= Try it =
Your answer must be an exact copy of the data, without any pictures.

= Dataset excerpt =
_ _ _

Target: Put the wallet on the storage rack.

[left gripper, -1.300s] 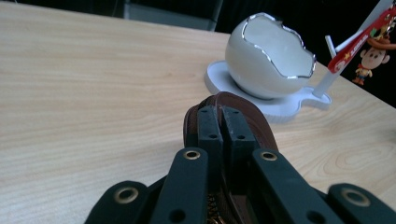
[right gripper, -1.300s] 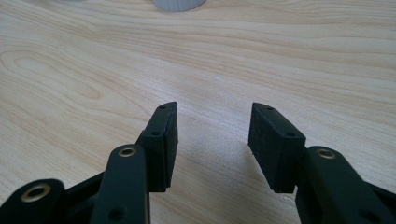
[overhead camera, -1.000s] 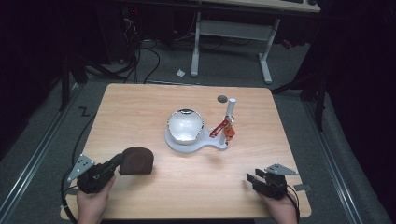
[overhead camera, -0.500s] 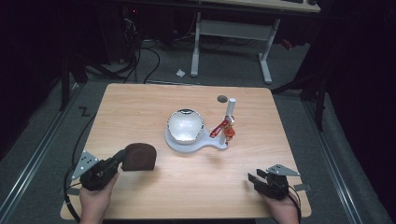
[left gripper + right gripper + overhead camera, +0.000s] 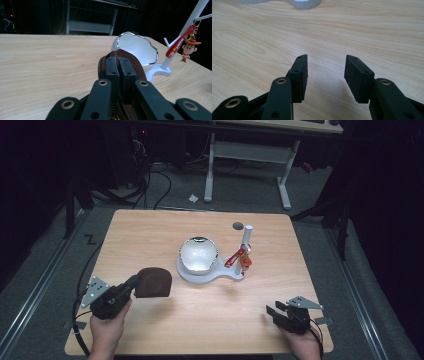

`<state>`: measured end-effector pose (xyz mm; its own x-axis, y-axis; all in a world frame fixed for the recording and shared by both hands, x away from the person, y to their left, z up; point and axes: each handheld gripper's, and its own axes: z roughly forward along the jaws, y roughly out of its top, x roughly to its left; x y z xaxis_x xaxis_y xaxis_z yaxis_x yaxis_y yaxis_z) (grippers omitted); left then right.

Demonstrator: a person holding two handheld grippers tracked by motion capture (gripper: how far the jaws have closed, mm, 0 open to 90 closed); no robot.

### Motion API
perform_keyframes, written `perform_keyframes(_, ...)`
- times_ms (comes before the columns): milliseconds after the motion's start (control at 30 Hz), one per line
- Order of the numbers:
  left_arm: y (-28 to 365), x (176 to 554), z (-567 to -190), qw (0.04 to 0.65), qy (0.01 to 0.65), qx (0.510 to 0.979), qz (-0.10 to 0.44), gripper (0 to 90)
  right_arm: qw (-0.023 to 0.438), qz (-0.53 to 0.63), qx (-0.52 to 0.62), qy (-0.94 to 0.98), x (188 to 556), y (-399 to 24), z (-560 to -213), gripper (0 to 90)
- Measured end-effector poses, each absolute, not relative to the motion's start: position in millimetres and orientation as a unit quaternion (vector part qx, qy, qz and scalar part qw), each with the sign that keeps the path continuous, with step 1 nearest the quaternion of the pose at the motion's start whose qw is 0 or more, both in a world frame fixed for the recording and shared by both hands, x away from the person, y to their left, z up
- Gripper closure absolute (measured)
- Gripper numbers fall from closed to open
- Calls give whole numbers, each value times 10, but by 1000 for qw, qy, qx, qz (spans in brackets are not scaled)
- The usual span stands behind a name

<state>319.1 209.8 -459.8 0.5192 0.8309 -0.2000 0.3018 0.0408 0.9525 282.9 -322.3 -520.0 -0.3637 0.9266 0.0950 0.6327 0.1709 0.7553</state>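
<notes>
Two hand-held grippers are in play, and only your left hand-held gripper (image 5: 134, 283) is busy: its jaws are pinched together on the rim of a brown zippered pouch (image 5: 153, 282), which sits at about 8 o'clock on the table (image 5: 150, 230), held at the table's near-left part. In the left gripper view the pouch (image 5: 130, 62) stands on edge between the jaws, pointed toward the white egg-shaped bowl (image 5: 136, 48). That bowl (image 5: 198, 254) sits on a white stand (image 5: 220, 274) near the table's centre, well apart from the pouch, toward 2 o'clock from it. A red strap with a small cowboy figure (image 5: 188, 47) hangs from the stand's post (image 5: 246, 240).

Your right hand-held gripper (image 5: 278, 312) rests at about 5 o'clock, jaws spread over bare wood, holding nothing.

By my reading, the grasp is done; carrying the pouch on to the bowl or stand, and letting go, is left.
</notes>
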Motion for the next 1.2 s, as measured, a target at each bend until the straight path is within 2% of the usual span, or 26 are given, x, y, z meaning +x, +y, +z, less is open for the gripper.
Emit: perform_keyframes(1200,1381,3876,-4312,572,419,666,234,876,194,377,525,738,2802,-3285,-5195,543)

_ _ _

= Output for this exercise =
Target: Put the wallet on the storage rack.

[left gripper, -1.300s] 
[right gripper, -1.300s] 
[overhead camera, -1.000s] 
[overhead camera, -0.500s] 
[left gripper + right gripper + overhead camera, +0.000s] 

`<state>`: measured end-effector pose (xyz mm; its own x-axis, y-axis; all in a world frame fixed for the recording and shared by both hands, x away from the person, y to their left, z up; point and axes: each handheld gripper's, and its own axes: z roughly forward along the jaws, y roughly out of its top, x roughly to its left; x y z xaxis_x xaxis_y xaxis_z yaxis_x yaxis_y yaxis_z) (grippers omitted); left then right.

Demonstrator: a person holding two handheld grippers tracked by motion capture (gripper: how far the jaws have closed, mm, 0 open to 90 closed); no robot.

### Motion API
perform_keyframes, written `perform_keyframes(_, ...)`
- times_ms (comes before the columns): milliseconds after the motion's start (control at 30 Hz), one per line
- Order of the numbers:
  left_arm: y (-28 to 365), x (176 to 554), z (-567 to -190), qw (0.04 to 0.65), qy (0.01 to 0.65), qx (0.510 to 0.979), qz (-0.10 to 0.44), gripper (0 to 90)
  right_arm: qw (-0.023 to 0.438), qz (-0.53 to 0.63), qx (-0.52 to 0.62), qy (-0.94 to 0.98), x (188 to 556), y (-399 to 24), z (-560 to -213), gripper (0 to 90)
- Measured end-effector poses, each absolute, not relative to the motion's start: position in millimetres and orientation as a unit quaternion (vector part qx, qy, qz and scalar part qw), each with the sign that keeps the path continuous, with step 1 nearest the quaternion of the pose at the motion's start whose qw is 0 or more, both in a world frame fixed for the recording and shared by both hands, x away from the person, y to their left, z up
- Gripper closure absolute (measured)
- Gripper numbers fall from closed to open
- Calls give whole numbers, each value times 10, but by 1000 for qw, qy, qx, qz (spans in brackets are not scaled)
- The usual span stands behind a name

<state>319.1 209.8 -459.8 0.5192 0.8309 -0.2000 0.3018 0.0408 0.9525 282.9 -322.3 -520.0 -0.3637 0.9266 0.0950 0.6327 0.1709 0.7553</state>
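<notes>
Two hand-held grippers are in play, and only your left hand-held gripper (image 5: 134, 283) is busy: its jaws are pinched together on the rim of a brown zippered pouch (image 5: 153, 282), which sits at about 8 o'clock on the table (image 5: 150, 230), held at the table's near-left part. In the left gripper view the pouch (image 5: 130, 62) stands on edge between the jaws, pointed toward the white egg-shaped bowl (image 5: 136, 48). That bowl (image 5: 198, 254) sits on a white stand (image 5: 220, 274) near the table's centre, well apart from the pouch, toward 2 o'clock from it. A red strap with a small cowboy figure (image 5: 188, 47) hangs from the stand's post (image 5: 246, 240).

Your right hand-held gripper (image 5: 278, 312) rests at about 5 o'clock, jaws spread over bare wood, holding nothing.

By my reading, the grasp is done; carrying the pouch on to the bowl or stand, and letting go, is left.
</notes>
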Motion for the next 1.2 s, as measured, a target at each bend until the straight path is within 2% of the usual span, or 26 are given, x, y, z meaning +x, +y, +z, less is open for the gripper.
Emit: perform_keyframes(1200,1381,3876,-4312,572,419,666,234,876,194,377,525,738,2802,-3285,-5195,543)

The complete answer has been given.